- **Problem to work on**: If "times" shows up in a line of the material, return that line.

- **Source data**:
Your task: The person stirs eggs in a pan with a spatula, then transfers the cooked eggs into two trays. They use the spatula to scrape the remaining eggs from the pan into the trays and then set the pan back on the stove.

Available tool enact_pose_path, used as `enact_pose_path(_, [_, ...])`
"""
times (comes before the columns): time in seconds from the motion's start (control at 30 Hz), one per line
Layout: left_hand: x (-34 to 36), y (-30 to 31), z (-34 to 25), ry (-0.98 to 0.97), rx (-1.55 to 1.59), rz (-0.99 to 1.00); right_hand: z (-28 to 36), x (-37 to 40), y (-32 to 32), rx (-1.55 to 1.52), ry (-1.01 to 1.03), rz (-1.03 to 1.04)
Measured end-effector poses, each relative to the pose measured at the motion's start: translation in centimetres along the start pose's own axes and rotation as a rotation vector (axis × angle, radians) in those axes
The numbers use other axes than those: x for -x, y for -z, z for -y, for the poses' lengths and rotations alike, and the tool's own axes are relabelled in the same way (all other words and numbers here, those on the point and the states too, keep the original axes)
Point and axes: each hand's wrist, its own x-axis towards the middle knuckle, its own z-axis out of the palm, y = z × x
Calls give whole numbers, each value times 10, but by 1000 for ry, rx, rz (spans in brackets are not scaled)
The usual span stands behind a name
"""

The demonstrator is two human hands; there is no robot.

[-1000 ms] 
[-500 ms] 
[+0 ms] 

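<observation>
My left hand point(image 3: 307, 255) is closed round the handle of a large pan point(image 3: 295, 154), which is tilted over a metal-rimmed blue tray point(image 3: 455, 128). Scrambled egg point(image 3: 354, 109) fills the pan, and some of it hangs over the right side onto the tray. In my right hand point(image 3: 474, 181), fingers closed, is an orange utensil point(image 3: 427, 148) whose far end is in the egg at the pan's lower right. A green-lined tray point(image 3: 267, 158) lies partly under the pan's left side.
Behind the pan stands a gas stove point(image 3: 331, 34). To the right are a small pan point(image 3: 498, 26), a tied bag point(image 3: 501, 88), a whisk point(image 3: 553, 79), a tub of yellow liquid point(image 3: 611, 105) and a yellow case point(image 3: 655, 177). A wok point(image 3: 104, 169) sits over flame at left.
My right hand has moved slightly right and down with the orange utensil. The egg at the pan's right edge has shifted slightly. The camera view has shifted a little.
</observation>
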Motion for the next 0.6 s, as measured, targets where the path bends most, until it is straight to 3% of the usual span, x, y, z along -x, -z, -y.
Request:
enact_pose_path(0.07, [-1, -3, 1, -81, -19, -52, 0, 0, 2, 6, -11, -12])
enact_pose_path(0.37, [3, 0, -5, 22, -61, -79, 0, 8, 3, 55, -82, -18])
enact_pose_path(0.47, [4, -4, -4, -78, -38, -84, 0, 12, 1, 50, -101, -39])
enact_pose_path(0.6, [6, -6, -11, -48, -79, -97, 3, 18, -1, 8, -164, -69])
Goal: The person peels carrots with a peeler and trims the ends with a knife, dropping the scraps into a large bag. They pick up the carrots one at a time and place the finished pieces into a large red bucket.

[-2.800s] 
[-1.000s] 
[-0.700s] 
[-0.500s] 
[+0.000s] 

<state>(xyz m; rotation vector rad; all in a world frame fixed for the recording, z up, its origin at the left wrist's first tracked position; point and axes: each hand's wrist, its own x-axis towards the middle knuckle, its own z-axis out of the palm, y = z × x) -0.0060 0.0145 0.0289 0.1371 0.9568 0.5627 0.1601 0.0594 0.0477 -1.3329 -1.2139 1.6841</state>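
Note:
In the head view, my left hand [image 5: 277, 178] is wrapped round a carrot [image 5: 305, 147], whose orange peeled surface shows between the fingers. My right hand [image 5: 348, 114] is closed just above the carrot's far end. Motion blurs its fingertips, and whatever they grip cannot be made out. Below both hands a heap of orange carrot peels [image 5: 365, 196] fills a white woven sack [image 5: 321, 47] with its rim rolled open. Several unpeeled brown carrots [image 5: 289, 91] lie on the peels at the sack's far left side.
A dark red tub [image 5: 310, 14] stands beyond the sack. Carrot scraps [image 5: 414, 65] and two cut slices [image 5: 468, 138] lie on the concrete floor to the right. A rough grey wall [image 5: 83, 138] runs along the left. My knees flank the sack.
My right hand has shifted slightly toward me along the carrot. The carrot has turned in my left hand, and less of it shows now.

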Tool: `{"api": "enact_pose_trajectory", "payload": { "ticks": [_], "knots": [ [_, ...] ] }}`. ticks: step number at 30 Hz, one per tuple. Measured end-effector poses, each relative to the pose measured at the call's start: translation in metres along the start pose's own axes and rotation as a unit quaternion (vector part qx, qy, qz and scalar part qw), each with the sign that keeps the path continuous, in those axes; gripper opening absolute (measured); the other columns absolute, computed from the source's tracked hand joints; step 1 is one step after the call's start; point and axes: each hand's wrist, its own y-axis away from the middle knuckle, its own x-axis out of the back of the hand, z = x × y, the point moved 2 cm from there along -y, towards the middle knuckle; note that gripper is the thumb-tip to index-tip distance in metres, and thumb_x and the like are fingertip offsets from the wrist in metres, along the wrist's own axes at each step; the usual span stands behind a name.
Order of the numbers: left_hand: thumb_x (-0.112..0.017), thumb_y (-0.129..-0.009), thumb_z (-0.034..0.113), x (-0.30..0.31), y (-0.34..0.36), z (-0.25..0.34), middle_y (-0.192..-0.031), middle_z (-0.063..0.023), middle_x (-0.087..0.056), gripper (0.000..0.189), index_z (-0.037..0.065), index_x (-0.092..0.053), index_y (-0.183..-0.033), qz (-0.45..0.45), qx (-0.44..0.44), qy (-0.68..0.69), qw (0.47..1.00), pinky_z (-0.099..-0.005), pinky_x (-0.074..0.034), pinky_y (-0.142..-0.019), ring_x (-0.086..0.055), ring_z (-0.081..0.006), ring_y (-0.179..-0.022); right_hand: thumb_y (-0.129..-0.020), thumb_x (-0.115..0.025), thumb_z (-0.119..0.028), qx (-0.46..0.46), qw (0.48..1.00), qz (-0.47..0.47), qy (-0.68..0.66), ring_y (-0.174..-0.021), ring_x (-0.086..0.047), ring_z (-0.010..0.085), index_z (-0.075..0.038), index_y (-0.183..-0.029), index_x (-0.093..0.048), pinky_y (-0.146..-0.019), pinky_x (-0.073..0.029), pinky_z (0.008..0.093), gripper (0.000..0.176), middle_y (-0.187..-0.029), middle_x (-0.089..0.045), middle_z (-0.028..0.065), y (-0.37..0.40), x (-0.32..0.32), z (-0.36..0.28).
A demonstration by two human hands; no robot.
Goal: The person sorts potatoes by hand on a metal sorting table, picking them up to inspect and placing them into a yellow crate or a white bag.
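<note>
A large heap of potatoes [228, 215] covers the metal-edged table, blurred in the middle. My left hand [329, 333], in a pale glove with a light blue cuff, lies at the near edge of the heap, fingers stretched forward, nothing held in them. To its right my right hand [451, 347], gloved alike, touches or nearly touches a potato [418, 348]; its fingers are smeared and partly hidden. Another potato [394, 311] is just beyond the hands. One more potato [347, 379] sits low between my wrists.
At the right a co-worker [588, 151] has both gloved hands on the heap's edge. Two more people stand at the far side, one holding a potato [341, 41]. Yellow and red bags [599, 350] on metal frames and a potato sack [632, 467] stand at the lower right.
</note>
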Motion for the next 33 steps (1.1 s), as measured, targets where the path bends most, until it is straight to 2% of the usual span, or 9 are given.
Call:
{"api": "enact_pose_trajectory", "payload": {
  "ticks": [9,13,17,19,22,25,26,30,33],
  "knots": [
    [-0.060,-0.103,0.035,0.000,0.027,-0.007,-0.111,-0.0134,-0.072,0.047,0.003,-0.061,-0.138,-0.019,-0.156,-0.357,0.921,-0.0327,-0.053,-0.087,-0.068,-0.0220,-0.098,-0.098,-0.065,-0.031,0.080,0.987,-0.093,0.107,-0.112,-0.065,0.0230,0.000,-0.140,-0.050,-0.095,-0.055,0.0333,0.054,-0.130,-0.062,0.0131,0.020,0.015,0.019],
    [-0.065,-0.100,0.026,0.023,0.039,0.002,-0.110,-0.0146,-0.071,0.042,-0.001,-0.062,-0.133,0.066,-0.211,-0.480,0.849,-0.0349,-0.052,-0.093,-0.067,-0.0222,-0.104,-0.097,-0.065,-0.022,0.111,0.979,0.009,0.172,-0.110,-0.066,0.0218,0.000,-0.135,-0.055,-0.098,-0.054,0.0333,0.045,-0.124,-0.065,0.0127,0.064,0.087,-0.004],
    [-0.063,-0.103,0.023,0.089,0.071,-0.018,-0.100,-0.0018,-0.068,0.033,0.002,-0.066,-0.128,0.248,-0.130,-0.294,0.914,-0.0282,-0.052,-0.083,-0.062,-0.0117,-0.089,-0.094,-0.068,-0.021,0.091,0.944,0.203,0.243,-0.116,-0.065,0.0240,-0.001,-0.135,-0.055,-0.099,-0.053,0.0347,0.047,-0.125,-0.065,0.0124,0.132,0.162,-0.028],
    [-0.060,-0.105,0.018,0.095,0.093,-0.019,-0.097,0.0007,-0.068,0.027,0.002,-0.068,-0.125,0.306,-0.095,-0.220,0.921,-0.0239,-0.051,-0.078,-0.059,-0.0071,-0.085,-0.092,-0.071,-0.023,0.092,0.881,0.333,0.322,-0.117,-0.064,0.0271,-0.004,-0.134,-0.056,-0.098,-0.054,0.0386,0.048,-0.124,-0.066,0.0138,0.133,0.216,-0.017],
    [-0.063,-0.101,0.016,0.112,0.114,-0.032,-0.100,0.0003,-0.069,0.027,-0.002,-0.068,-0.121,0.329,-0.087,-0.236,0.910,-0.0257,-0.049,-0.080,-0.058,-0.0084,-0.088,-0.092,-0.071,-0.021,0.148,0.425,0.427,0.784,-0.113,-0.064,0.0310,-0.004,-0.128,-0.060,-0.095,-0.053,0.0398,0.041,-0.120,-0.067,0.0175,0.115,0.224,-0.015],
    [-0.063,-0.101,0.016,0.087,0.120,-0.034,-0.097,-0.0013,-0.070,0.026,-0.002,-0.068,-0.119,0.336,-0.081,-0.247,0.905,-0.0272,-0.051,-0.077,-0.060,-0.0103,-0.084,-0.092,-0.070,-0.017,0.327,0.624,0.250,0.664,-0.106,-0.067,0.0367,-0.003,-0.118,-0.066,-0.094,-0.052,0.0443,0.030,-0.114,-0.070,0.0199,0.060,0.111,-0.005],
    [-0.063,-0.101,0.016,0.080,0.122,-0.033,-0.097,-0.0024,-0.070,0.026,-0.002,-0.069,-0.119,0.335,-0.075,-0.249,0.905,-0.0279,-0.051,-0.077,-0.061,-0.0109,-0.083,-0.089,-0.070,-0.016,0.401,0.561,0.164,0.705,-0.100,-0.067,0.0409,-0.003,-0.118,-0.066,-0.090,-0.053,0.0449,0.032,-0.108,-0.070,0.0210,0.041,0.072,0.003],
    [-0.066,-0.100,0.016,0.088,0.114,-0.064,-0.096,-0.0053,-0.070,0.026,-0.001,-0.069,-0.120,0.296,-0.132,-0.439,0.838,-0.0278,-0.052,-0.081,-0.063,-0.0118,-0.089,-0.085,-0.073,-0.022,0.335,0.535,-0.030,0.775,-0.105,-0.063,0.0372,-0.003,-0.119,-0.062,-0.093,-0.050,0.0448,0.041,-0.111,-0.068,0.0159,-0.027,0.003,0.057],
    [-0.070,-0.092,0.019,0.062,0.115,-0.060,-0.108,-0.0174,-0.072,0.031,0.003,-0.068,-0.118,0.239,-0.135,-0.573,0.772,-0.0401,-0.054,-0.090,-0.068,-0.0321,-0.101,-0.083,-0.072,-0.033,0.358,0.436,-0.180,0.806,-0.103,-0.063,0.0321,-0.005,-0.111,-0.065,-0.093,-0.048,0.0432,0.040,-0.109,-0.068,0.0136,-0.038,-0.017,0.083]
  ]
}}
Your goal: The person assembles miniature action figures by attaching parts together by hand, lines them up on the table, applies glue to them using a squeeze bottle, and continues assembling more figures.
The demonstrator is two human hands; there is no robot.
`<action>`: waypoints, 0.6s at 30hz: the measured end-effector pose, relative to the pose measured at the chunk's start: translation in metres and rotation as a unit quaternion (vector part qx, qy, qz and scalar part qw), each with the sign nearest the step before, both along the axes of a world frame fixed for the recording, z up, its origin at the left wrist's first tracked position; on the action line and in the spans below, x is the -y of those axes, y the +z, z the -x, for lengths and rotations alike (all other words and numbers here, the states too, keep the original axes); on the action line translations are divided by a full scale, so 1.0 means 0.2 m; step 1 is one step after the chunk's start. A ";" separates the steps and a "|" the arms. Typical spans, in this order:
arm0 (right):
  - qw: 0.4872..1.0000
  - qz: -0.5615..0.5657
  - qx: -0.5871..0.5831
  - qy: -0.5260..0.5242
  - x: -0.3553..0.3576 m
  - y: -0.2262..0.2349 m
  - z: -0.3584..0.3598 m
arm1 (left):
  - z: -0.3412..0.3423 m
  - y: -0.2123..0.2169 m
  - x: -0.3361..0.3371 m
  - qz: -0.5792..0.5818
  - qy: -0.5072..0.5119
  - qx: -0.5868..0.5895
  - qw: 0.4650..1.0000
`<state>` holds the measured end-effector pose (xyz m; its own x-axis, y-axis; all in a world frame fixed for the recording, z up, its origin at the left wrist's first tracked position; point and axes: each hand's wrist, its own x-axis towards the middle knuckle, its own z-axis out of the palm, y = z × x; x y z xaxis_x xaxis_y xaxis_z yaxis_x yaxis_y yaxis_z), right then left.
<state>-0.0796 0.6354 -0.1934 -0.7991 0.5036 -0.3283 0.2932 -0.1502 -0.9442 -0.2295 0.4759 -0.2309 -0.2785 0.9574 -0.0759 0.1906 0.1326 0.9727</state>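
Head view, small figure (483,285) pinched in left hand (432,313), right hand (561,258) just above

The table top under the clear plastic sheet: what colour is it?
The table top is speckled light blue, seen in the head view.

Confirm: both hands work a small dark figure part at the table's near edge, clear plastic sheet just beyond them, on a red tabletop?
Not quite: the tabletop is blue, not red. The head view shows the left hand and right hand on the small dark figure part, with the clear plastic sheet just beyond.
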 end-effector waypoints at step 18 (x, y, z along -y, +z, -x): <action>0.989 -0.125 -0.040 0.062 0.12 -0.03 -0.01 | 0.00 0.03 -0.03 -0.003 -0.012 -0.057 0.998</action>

- **Response to this exercise**:
times (comes before the columns): time in seconds from the motion's start (control at 30 Hz), one per line
Calls give whole numbers, each value times 10, but by 1000 for ry, rx, rz (spans in brackets are not scaled)

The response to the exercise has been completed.